First Year Experience expert to offer
Thiel commencement address on May 7
For immediate release April 26, 2006
GREENVILLE,
PA – Founder and executive director of
The Policy Center on the First Year of College, John
N. Gardner will serve as the keynote speaker at Thiel College’s spring commencement
at 2 p.m. Sunday, May 7.
Gardner and two alumni, the Rev.
Martin M. Roth ’66, pastor of
the Holy Trinity Lutheran Church in Greenville, and William
Slater II ’80,
president and owner of William Slater & Sons Inc. funeral homes,
will be awarded honorary degrees during the ceremony.
Best known as the initiator of the international
reform movement in higher education to what he has coined “The Freshman Year Experience,” Gardner
will provide the address “Giving Praise, Giving Thanks, Giving
Back.”
Under Gardner’s leadership, The Policy
Center on the First Year of College has as its basic mission the improvement
of the first college year through enhanced learning outcomes and the
success of first-year students. A particular focus of the Policy Center
is the development and dissemination of a range of first-year assessment
procedures and tools that can be used to strengthen or confirm practices
in the curriculum, the co-curriculum, and institutional policy. In
addition to improving practice, this process will contribute to the
body of research on best practices in first-year programs.
The Center was initiated in October 1999 with
a grant from The Pew Charitable Trusts, and is hosted on the campus
of Brevard College in North Carolina. The work of the Policy Center
is currently made possible by the generous support of two primary
benefactors, The Atlantic Philanthropies and Lumina Foundation for
Education, and is an extension of the work of Gardner and his colleagues
at the University of South Carolina’s
National Resource Center for the First-Year Experience
and Students in Transition. The two entities work cooperatively on
issues of central concern for the success of first-year college students.

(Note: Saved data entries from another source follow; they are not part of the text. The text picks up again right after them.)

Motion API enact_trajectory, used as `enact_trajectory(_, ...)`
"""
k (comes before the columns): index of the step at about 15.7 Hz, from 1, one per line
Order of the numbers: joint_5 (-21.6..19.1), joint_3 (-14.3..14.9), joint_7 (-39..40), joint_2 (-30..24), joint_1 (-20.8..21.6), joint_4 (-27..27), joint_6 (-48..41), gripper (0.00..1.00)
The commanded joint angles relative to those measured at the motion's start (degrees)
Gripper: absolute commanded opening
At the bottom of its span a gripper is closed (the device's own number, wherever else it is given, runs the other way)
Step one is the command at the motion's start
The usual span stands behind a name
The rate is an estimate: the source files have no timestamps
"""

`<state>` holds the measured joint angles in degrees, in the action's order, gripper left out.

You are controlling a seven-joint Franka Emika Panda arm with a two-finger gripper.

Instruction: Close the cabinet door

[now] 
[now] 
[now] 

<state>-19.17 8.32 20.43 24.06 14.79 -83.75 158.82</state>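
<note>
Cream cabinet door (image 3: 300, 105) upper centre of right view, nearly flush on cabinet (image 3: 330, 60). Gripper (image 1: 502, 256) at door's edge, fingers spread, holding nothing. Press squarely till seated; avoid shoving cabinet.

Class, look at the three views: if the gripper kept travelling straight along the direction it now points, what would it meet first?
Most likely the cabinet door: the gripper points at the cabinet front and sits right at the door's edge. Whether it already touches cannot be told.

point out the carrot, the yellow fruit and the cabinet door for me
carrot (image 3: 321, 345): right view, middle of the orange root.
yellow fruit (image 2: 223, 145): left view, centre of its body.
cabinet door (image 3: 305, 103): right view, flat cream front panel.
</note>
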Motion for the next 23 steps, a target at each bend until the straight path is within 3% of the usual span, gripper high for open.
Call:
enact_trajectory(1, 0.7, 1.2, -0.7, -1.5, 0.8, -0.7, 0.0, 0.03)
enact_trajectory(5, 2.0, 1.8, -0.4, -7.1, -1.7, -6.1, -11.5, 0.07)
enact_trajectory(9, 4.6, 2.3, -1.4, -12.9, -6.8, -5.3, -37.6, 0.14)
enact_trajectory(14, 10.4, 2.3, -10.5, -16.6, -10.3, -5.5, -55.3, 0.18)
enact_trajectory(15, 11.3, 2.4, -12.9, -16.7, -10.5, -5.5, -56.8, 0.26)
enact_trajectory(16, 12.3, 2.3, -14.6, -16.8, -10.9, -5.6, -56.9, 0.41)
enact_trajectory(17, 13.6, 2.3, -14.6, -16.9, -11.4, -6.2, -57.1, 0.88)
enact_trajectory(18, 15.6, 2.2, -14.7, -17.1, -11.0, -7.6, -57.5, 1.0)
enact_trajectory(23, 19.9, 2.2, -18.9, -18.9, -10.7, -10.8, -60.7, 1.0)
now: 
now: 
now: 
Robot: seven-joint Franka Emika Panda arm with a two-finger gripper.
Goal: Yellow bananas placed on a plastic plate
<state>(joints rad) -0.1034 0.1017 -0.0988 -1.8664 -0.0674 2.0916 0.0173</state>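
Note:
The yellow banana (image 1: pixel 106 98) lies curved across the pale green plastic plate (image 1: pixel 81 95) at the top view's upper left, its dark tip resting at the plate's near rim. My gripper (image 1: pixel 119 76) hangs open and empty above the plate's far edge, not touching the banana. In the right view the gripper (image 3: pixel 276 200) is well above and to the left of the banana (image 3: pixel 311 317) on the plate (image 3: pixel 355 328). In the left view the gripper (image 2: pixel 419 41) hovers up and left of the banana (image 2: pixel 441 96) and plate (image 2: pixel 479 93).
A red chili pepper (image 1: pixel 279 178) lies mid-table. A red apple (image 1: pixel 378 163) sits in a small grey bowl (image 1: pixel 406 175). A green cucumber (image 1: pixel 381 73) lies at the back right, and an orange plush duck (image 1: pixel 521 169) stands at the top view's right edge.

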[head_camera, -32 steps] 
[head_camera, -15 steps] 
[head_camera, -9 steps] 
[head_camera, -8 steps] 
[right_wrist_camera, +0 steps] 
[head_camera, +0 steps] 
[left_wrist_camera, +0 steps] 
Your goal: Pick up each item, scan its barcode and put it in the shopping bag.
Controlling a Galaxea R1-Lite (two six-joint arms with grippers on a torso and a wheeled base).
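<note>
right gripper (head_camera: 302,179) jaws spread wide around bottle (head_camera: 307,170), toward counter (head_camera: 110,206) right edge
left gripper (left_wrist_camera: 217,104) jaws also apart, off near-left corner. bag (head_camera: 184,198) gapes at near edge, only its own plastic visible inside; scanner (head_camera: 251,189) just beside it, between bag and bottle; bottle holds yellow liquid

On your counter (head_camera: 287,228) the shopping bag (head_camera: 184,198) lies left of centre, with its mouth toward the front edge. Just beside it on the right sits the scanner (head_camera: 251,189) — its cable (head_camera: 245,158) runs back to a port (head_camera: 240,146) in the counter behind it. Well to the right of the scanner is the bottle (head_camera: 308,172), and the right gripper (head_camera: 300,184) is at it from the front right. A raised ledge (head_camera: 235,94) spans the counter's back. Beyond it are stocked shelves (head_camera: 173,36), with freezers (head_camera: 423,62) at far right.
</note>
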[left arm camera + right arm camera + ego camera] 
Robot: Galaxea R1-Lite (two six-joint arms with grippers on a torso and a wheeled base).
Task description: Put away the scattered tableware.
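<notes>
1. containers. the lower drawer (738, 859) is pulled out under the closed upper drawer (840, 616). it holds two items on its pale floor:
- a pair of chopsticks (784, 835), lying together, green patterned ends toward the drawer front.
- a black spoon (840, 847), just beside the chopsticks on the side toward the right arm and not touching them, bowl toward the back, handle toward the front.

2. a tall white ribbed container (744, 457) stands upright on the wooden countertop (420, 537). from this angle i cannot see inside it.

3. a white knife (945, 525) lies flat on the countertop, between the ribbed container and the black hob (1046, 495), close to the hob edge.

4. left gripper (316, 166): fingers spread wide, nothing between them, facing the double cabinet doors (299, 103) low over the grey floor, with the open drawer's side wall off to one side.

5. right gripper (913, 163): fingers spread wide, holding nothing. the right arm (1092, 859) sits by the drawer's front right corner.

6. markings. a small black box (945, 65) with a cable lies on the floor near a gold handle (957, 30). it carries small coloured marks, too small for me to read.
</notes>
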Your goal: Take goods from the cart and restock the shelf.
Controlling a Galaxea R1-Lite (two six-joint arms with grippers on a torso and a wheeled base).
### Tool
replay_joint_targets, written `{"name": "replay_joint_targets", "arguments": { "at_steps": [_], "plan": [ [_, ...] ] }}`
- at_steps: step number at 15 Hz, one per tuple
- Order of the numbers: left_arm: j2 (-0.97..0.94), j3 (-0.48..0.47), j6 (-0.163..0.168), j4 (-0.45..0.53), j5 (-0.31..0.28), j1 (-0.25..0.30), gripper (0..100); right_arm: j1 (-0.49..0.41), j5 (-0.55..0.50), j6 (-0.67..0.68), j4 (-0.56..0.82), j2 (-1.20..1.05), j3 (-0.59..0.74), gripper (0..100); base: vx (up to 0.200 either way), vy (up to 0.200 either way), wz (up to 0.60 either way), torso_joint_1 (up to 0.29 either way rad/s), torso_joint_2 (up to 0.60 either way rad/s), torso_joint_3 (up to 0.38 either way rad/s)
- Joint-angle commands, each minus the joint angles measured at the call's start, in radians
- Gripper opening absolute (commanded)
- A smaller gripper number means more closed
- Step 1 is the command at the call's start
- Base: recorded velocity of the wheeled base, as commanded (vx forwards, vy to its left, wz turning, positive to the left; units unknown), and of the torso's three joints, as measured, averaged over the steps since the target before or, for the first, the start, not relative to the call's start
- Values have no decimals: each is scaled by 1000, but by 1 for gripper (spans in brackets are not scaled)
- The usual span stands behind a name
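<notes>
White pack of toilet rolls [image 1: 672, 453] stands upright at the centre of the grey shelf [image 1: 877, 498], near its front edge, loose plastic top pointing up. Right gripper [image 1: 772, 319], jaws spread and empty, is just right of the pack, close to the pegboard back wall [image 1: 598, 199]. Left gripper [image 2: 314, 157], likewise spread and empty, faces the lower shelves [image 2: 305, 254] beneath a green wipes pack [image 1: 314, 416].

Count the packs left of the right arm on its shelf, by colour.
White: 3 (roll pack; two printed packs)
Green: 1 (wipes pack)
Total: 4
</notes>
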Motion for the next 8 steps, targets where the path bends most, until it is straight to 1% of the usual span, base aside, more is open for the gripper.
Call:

Gardner will be awarded an honorary doctor of humanities degree during
the ceremony.
Roth, pastor of Holy Trinity since 1986, is
a 1966 alumnus of Thiel College. He earned master of divinity and
master of sacred theology degrees from the Lutheran Theological Seminary
in Philadelphia. He is the co-founder of the concert series Friends
of Music at Holy Trinity. Active in the community, he is a member
of the Thiel College Board of Trustees and its Instruction Committee,
the UPMC Horizon Board and its Joint Commission, Medical Ethics and
Hospital Chaplaincy Advisory committees. He is co-founder of the Community
Medical Ethics Project and is a founding member of Greenville’s
Good Shepherd Center.
Roth will receive an honorary doctor of divinity degree.
Slater, whose company operates eight funeral homes in the Pittsburgh
area, is a 1980 alumnus of Thiel and a graduate of the Pittsburgh Institute
of Mortuary Science. He is active in community affairs and a member
of several civic organizations, including the Greentree Rotary Club
to which he has served as president. An active Mason, Slater is also
noted as the youngest grand master in 100 years to serve the Grand Lodge
of Pennsylvania. He became a 33rd degree Mason in 2002.
Slater will receive an honorary doctor of humanities degree.